▶ [EXERCISE DESCRIPTION] Below are entries; repeat exactly, and nothing else, the lines from the one holding "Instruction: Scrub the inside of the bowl" through the one holding "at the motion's", inclusive. Leave the pictures out.

Data items
-=-=-=-=-

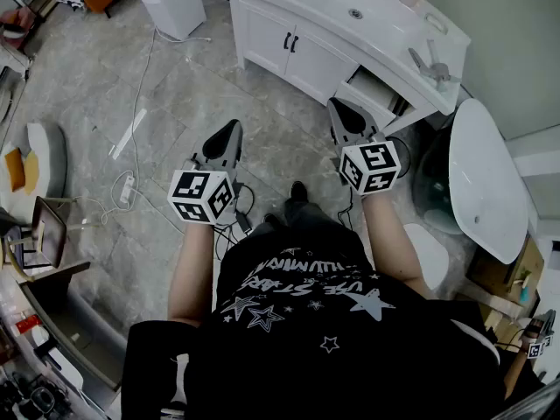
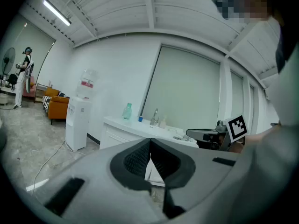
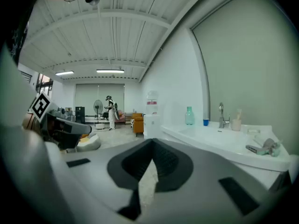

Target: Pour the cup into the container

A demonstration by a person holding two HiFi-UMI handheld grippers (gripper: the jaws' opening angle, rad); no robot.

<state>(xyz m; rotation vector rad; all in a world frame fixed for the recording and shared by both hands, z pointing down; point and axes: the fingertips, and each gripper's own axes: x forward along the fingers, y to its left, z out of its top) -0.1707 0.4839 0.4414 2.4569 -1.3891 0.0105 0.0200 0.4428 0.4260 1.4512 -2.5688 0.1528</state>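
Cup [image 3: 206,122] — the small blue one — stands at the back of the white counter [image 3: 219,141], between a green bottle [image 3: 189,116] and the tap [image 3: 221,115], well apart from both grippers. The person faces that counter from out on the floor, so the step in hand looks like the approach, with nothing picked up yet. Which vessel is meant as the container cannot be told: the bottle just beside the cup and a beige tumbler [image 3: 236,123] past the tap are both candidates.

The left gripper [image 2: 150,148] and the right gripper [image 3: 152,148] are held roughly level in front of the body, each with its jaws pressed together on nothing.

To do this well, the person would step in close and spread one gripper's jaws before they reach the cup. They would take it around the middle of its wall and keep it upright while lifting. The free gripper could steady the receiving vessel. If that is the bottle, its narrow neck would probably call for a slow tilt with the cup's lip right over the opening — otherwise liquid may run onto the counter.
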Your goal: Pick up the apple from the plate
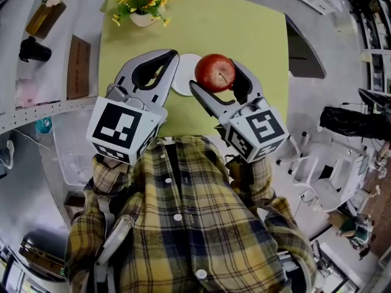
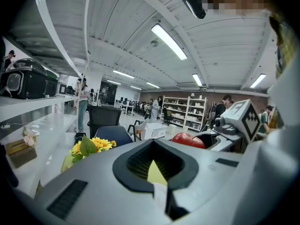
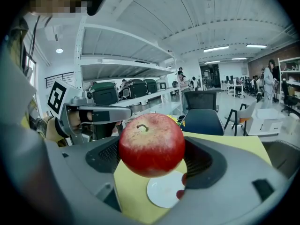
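Observation:
A red apple [image 1: 215,72] is held between the jaws of my right gripper [image 1: 218,78], which is shut on it. The apple hangs above the yellow-green table [image 1: 250,35], just right of a small white plate [image 1: 183,81]. In the right gripper view the apple [image 3: 151,144] fills the space between the jaws, and the bare plate [image 3: 164,192] lies below it. My left gripper [image 1: 173,57] is shut with nothing in it, its tips over the plate's left edge. The left gripper view shows the apple [image 2: 187,139] off to the right.
A white vase of sunflowers [image 1: 146,2] stands at the table's far edge. A white shelf [image 1: 36,60] with a black mug, a box and a wooden block runs along the left. A dark chair [image 1: 305,57] and a white chair [image 1: 317,179] stand to the right.

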A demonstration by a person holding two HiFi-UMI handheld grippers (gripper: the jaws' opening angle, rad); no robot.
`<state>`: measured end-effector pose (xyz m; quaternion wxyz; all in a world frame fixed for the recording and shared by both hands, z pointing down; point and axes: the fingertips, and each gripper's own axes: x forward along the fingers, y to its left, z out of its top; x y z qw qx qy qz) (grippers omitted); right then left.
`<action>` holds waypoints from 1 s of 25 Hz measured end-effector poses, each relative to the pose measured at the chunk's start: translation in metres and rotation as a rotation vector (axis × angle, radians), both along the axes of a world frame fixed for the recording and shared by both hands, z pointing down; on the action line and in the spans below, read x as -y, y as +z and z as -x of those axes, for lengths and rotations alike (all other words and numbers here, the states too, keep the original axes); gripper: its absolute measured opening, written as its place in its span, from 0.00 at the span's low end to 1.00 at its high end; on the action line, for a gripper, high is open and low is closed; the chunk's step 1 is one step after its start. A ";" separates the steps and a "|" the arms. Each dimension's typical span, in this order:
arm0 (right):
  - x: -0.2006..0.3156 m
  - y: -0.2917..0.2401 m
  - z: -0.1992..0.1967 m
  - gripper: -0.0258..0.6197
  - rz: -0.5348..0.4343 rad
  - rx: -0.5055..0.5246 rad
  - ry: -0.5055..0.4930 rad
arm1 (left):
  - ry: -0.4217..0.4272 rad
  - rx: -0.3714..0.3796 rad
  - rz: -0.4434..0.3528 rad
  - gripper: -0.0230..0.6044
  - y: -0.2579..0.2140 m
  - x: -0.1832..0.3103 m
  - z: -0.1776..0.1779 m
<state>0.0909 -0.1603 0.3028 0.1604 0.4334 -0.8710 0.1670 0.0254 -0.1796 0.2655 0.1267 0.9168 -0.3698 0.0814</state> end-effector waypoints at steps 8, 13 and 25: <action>0.001 0.001 0.001 0.66 0.006 0.000 -0.004 | -0.001 0.001 0.002 0.03 0.001 0.001 0.001; 0.001 0.001 0.001 0.66 0.012 0.005 -0.004 | -0.008 0.001 0.001 0.03 0.000 0.002 0.004; -0.001 0.001 0.003 0.66 0.018 -0.001 -0.009 | -0.003 0.001 0.001 0.03 0.000 0.002 0.004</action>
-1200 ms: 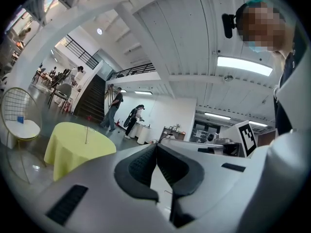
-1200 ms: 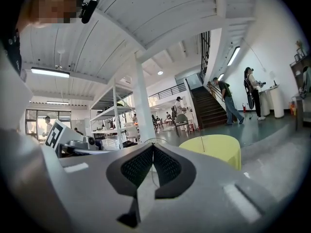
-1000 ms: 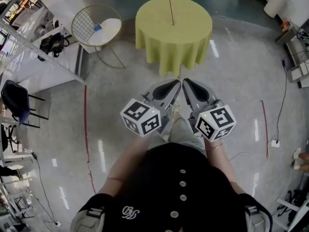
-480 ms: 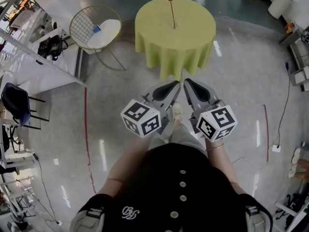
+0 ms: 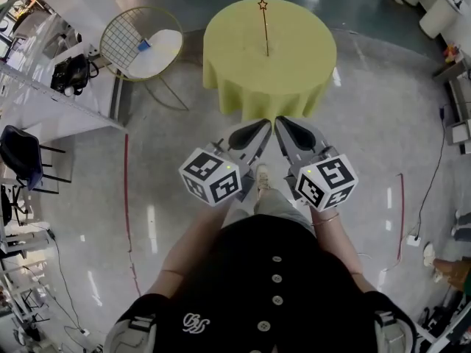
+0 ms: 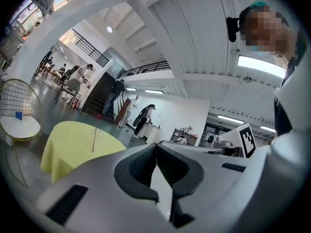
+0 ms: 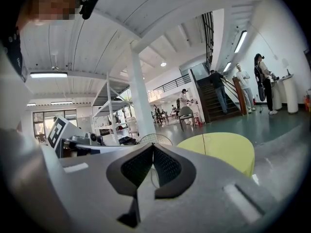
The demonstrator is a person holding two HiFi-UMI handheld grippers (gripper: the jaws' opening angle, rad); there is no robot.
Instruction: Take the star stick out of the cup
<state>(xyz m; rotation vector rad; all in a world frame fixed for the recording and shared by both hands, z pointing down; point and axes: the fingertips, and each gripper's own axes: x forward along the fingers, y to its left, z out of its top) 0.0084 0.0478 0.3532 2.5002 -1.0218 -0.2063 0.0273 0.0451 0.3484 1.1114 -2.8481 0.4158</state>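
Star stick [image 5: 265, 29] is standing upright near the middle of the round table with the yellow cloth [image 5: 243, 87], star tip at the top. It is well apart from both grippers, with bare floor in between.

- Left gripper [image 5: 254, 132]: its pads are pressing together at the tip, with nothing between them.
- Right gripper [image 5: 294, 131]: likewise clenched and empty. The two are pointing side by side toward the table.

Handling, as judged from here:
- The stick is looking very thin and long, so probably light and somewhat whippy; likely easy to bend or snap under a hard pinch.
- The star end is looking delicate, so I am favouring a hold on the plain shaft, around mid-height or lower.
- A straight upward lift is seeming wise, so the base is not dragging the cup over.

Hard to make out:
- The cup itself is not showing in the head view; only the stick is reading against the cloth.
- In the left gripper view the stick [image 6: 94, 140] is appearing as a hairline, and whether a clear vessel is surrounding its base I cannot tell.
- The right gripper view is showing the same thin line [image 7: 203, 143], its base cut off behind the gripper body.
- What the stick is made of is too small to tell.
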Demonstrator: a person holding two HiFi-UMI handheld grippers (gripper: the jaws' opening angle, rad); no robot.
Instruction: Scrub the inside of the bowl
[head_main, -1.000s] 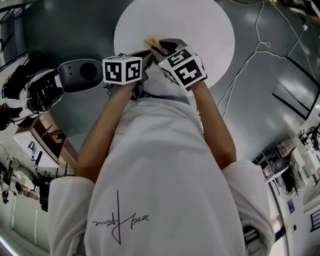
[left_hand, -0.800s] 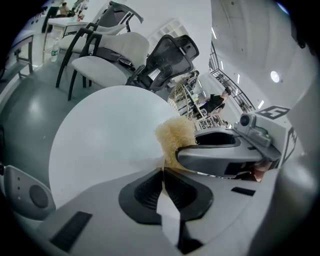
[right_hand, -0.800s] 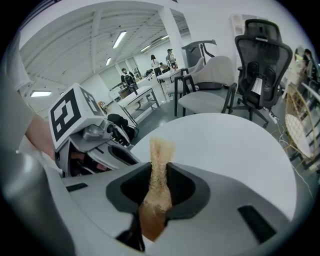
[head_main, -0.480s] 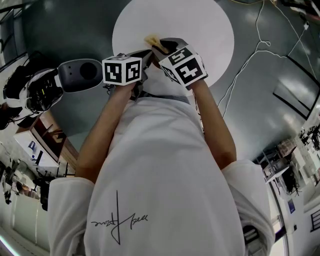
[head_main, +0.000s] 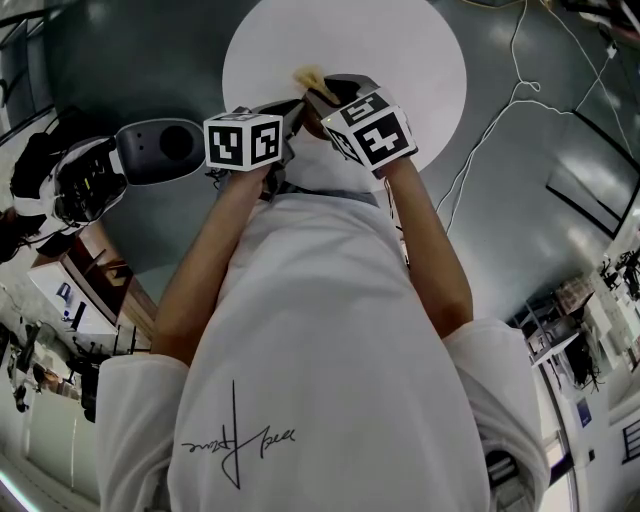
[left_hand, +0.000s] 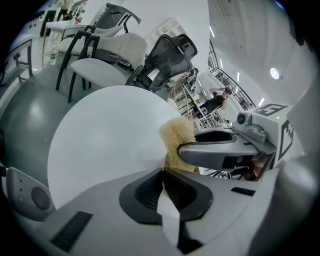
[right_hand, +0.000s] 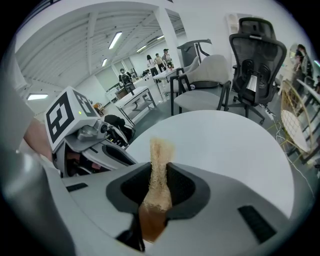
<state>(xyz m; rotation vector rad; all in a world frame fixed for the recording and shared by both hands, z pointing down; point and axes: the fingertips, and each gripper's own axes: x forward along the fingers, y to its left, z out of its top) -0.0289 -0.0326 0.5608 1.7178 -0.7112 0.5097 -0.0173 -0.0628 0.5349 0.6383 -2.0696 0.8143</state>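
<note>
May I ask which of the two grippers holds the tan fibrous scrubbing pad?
The right gripper: the tan fibrous scrubbing pad is clamped between its jaws, while the left gripper has jaws together on nothing.

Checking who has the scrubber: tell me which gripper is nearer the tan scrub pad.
Right. The right gripper is shut on the scrub pad, which pokes past its jaws. The left gripper is alongside, jaws together, the pad just beyond them.
</note>
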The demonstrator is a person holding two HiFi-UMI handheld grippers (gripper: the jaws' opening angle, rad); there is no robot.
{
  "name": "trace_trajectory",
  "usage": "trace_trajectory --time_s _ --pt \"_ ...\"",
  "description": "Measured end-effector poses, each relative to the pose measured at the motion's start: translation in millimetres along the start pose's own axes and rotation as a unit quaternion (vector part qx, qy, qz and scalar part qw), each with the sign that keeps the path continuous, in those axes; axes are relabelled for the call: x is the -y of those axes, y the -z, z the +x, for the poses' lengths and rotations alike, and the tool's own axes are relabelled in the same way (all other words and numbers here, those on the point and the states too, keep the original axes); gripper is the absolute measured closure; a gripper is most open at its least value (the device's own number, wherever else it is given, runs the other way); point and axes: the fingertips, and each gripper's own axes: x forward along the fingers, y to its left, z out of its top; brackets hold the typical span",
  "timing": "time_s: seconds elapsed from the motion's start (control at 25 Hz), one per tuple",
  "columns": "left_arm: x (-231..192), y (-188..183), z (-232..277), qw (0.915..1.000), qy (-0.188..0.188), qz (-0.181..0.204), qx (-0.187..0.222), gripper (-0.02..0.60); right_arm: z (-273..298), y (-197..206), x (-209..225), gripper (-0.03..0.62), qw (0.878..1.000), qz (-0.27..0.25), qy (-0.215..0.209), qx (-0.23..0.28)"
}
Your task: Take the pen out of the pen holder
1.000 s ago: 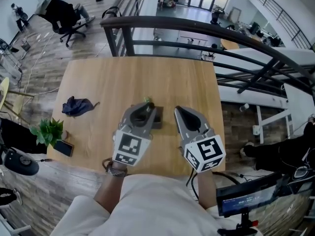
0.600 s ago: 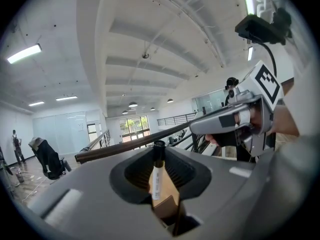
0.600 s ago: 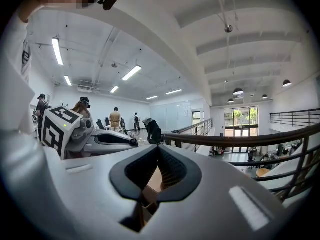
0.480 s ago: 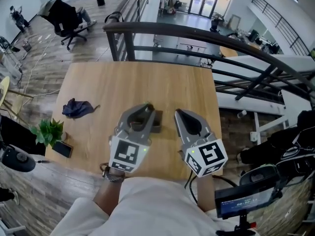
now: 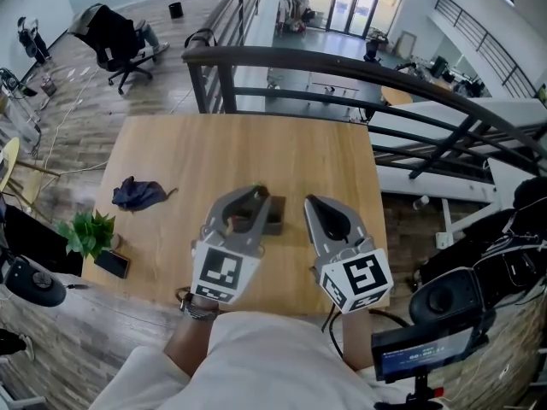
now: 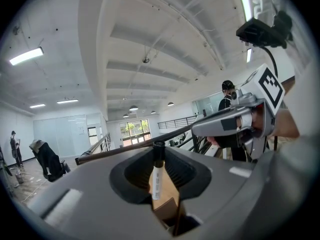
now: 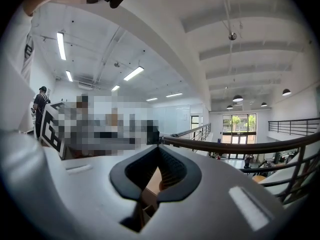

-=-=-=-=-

▶ [EXERCISE SOLUTION]
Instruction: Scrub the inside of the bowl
[head_main, -1.000s] 
[left_hand, -0.800s] 
[right_hand, -0.800s] 
[head_main, -0.480s] 
[head_main, +0.000s] 
[left_hand, +0.000s] 
[right_hand, +0.000s] 
<state>(xyz m; rotation vector rad; all in a world frame fixed for the recording and shared by both hands, z pointing down; point and axes: the fingertips, and each gripper's own axes: x forward along the fingers, y to its left, z out of its top) -0.0289 -0.0326 0.5608 1.7178 -0.7112 0.5097 -0.0173 -0.0628 0.5349 0.6383 -2.0696 0.8143</state>
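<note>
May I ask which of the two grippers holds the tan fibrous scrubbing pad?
The right gripper: the tan fibrous scrubbing pad is clamped between its jaws, while the left gripper has jaws together on nothing.

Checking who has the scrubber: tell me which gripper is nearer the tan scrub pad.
Right. The right gripper is shut on the scrub pad, which pokes past its jaws. The left gripper is alongside, jaws together, the pad just beyond them.
</note>
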The demonstrator is a person holding two HiFi-UMI handheld grippers (gripper: the jaws' opening angle, rad); there is no robot.
{
  "name": "trace_trajectory",
  "usage": "trace_trajectory --time_s _ --pt \"_ ...\"",
  "description": "Measured end-effector poses, each relative to the pose measured at the motion's start: translation in millimetres along the start pose's own axes and rotation as a unit quaternion (vector part qx, qy, qz and scalar part qw), each with the sign that keeps the path continuous, in those axes; axes are relabelled for the call: x is the -y of those axes, y the -z, z the +x, for the poses' lengths and rotations alike, and the tool's own axes are relabelled in the same way (all other words and numbers here, those on the point and the states too, keep the original axes); gripper is the absolute measured closure; a gripper is most open at its least value (the device's own number, wherever else it is given, runs the other way); point and axes: the fingertips, and each gripper's own axes: x forward along the fingers, y to its left, z out of its top; brackets hold the typical span",

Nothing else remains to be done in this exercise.